Up to and including the line that contains "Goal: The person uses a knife", repeat the entries below exactly from the first line on. Do not carry over any pictures.
───── EXTRACTED RECORDS
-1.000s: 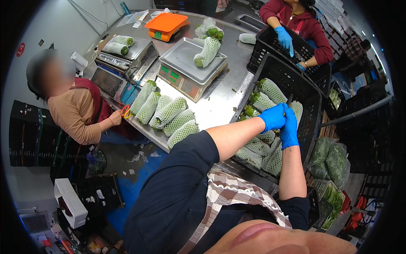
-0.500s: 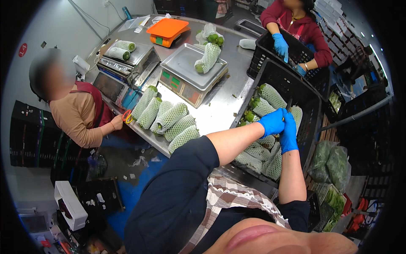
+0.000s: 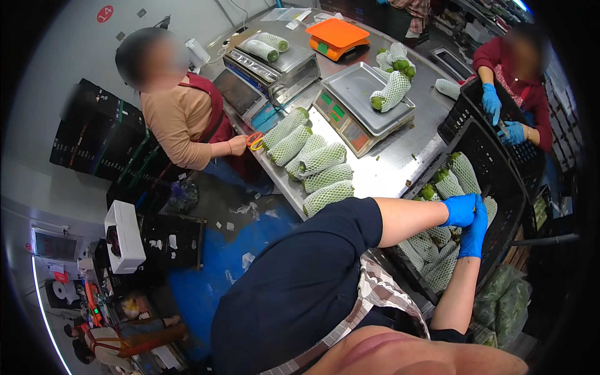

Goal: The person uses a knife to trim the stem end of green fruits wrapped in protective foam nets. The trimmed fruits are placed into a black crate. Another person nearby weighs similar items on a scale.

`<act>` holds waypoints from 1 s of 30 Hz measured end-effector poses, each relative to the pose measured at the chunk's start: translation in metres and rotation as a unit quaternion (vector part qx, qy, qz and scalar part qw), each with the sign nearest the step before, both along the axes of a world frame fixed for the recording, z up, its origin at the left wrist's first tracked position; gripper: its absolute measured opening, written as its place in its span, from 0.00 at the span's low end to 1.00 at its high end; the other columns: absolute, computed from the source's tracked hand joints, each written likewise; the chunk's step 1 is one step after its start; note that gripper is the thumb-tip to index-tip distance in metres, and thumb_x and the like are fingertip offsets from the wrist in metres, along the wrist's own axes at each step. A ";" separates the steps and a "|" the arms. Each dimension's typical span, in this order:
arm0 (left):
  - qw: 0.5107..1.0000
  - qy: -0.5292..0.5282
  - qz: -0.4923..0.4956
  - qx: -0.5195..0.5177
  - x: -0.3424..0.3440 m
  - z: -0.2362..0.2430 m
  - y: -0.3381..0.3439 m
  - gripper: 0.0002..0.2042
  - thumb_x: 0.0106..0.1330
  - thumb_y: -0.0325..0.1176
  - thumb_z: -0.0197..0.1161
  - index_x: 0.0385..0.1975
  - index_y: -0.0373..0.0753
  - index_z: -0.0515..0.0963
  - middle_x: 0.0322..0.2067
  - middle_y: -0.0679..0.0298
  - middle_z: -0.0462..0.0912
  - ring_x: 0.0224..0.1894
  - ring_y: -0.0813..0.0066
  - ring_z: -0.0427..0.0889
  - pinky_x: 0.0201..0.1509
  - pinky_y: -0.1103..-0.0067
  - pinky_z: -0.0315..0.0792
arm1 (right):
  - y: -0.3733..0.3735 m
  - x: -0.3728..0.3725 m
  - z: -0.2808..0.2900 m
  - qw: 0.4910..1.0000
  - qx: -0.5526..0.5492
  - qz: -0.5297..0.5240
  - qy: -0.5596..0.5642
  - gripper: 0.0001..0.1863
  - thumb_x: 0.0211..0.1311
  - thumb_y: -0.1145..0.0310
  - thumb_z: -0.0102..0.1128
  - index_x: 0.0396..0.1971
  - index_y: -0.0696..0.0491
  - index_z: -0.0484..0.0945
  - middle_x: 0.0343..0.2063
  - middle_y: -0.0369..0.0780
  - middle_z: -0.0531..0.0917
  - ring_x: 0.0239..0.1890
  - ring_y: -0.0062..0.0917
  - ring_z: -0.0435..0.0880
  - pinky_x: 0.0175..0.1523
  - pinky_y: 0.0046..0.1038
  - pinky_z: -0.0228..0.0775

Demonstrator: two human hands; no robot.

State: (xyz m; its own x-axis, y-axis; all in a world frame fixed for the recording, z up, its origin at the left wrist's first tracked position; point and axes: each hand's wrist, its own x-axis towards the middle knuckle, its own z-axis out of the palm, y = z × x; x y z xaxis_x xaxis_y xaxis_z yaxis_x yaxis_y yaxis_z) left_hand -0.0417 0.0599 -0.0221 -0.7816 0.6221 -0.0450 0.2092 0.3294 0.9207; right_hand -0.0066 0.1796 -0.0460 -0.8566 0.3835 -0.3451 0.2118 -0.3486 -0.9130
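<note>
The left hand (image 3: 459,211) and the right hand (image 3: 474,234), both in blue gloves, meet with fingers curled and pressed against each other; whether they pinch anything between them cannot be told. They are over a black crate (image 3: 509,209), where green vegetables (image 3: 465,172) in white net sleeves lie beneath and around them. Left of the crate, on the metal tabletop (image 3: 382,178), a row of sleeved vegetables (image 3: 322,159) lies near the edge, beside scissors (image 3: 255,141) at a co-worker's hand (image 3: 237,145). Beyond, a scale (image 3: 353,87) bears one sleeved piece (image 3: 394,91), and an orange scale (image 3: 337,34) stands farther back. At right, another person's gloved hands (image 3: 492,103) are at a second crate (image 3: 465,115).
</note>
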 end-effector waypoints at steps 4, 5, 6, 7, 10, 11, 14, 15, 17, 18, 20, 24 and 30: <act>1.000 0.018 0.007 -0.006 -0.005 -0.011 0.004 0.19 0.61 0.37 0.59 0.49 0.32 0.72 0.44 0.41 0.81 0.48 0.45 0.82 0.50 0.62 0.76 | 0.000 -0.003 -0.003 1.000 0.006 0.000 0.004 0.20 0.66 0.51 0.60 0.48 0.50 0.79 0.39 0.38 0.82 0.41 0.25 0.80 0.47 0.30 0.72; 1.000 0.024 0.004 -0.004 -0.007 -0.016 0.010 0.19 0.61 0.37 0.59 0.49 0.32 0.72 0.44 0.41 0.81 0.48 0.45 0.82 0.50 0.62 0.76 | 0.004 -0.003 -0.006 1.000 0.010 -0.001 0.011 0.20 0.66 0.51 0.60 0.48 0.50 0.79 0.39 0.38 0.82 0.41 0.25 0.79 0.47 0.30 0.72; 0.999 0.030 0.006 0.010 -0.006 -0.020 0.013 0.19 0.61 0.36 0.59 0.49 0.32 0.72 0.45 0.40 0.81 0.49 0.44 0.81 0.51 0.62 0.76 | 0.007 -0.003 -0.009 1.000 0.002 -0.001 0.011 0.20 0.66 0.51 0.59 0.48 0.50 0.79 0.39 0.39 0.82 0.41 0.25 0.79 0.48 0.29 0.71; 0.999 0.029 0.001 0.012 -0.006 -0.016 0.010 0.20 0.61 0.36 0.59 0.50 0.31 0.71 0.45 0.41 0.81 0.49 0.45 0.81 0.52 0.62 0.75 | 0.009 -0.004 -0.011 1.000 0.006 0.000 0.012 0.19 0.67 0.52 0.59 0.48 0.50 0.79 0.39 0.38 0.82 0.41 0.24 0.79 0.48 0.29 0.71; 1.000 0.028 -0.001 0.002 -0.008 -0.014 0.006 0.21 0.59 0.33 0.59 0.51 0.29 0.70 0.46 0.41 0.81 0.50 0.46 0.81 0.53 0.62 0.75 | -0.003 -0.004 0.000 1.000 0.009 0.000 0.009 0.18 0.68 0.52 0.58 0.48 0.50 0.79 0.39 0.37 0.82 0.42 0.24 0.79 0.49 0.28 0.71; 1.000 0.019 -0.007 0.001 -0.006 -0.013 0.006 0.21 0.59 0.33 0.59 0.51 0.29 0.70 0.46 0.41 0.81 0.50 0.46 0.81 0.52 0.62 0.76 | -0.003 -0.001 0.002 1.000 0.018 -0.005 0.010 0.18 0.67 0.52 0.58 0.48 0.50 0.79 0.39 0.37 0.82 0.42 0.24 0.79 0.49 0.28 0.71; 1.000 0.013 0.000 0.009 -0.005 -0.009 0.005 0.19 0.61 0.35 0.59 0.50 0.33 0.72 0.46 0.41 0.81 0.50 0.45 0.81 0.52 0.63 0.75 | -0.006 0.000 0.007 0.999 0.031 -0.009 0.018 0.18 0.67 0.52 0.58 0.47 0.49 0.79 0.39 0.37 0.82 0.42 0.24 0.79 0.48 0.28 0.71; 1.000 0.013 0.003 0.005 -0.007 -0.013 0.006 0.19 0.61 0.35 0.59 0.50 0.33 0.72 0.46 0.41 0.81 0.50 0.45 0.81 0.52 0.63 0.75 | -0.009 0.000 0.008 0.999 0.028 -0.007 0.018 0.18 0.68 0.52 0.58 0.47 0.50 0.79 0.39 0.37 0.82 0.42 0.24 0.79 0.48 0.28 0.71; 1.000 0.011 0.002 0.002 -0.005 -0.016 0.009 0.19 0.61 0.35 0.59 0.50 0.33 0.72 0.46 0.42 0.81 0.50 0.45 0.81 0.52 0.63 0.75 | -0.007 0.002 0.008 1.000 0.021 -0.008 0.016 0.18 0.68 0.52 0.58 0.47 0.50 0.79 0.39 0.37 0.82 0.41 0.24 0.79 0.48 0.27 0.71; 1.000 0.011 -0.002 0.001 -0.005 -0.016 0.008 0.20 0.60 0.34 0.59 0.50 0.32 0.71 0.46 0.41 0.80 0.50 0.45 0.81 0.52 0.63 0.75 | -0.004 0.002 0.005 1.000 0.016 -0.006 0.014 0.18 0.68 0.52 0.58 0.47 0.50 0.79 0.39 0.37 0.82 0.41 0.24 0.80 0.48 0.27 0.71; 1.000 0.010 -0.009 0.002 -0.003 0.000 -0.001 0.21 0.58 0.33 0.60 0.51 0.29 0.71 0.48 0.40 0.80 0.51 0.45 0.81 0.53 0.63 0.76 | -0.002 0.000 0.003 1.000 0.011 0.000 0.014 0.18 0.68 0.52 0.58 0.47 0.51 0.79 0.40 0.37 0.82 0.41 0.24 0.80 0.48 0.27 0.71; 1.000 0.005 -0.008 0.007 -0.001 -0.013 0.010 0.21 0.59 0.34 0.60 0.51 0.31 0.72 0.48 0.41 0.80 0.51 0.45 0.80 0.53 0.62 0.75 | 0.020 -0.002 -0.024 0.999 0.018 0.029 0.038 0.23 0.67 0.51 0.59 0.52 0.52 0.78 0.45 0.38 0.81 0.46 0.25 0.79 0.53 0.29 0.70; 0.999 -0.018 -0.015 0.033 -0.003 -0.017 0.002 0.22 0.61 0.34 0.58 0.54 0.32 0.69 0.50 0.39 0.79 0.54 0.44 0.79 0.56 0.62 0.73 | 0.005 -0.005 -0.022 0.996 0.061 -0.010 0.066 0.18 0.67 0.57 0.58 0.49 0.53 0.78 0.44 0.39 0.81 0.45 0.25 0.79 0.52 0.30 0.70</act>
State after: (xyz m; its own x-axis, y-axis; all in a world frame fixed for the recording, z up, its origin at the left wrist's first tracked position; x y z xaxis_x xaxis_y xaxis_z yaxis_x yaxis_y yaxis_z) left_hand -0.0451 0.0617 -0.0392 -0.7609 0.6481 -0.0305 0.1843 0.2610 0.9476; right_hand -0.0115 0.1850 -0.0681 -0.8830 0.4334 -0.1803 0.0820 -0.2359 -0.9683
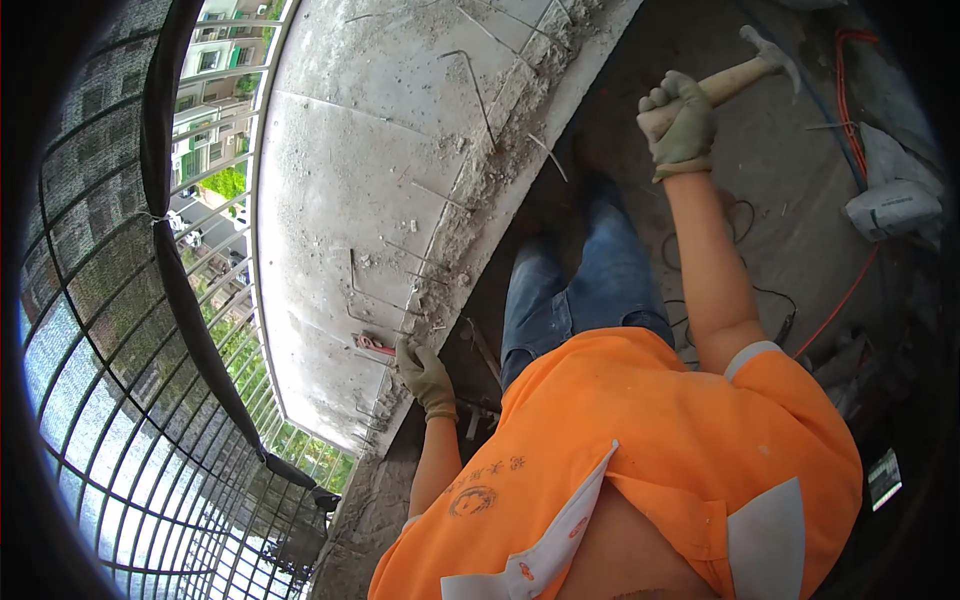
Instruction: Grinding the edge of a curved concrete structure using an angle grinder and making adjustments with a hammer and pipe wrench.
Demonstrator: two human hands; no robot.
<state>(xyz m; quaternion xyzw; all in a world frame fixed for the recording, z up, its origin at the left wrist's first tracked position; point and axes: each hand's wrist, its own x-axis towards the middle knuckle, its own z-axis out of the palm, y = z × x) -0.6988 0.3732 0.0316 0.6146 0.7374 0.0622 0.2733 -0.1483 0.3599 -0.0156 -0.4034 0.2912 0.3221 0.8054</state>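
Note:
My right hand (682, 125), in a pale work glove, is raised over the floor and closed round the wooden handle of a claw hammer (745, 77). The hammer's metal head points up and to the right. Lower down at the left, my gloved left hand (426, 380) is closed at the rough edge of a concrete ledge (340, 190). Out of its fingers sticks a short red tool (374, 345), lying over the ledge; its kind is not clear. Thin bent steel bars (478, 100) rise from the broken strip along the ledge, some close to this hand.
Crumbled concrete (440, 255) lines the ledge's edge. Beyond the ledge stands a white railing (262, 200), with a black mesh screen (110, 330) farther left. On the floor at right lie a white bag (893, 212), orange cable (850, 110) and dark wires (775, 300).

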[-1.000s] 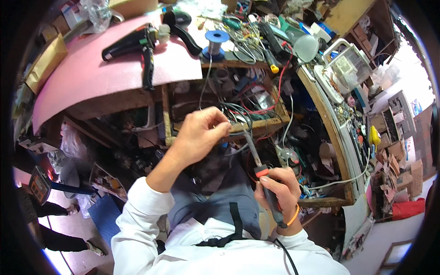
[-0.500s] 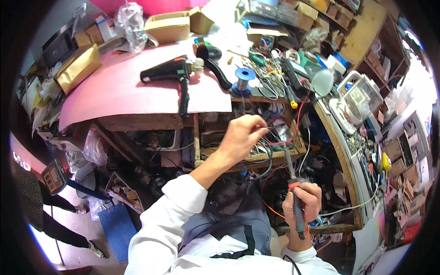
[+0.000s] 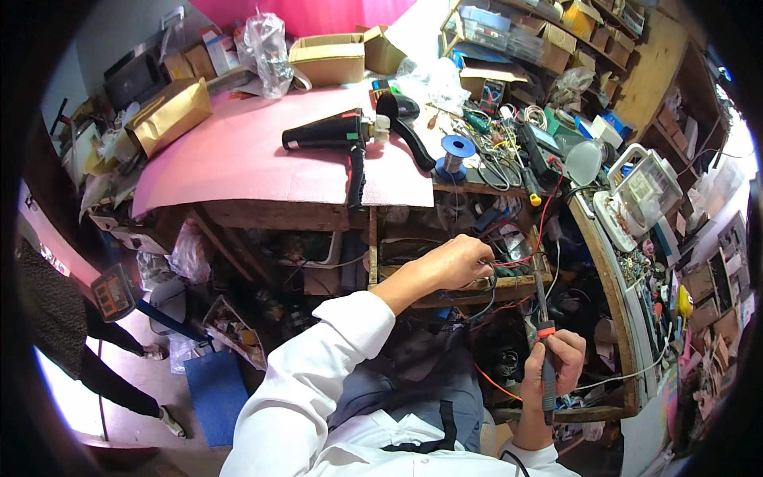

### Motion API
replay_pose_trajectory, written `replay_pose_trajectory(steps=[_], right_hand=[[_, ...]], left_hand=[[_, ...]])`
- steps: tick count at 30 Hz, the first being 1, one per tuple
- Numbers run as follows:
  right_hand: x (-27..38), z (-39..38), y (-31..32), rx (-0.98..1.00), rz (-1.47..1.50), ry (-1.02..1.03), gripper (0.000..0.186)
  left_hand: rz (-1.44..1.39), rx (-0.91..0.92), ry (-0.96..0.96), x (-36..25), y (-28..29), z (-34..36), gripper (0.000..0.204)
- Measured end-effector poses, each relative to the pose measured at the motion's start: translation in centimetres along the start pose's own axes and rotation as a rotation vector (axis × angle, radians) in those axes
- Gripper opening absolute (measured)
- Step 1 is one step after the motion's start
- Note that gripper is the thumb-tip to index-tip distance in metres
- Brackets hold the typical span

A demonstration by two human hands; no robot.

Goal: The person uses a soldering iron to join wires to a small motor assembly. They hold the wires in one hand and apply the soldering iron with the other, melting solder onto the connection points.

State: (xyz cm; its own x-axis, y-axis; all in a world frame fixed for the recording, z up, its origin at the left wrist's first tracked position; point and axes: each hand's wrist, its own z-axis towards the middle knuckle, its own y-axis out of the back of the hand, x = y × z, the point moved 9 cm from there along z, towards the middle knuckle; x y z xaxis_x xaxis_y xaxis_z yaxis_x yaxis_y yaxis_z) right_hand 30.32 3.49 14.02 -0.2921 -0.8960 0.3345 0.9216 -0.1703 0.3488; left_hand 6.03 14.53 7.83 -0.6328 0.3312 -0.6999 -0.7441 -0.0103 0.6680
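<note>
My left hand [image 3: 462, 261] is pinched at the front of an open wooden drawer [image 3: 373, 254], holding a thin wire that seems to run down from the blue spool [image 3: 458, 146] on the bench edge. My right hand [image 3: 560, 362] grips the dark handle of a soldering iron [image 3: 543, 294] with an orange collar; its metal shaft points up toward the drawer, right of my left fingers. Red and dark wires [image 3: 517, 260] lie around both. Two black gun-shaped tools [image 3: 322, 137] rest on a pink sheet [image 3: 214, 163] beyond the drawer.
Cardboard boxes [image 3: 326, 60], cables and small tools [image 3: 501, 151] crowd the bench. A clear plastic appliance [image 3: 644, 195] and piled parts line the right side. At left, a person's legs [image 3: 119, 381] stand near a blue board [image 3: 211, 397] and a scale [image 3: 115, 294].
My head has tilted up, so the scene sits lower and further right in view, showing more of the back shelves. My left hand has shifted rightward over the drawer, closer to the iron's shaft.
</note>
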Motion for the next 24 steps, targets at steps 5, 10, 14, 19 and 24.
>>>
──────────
**WRITTEN RESPONSE**
-1.000s: 
-0.500s: 
+0.000s: 

Goal: The person uses a knife to trim the stem end of green fruits wrapped in protective foam nets. The trimmed fruits are placed into a black crate. Another person nearby weighs similar items on a scale.

This answer has now been given in full.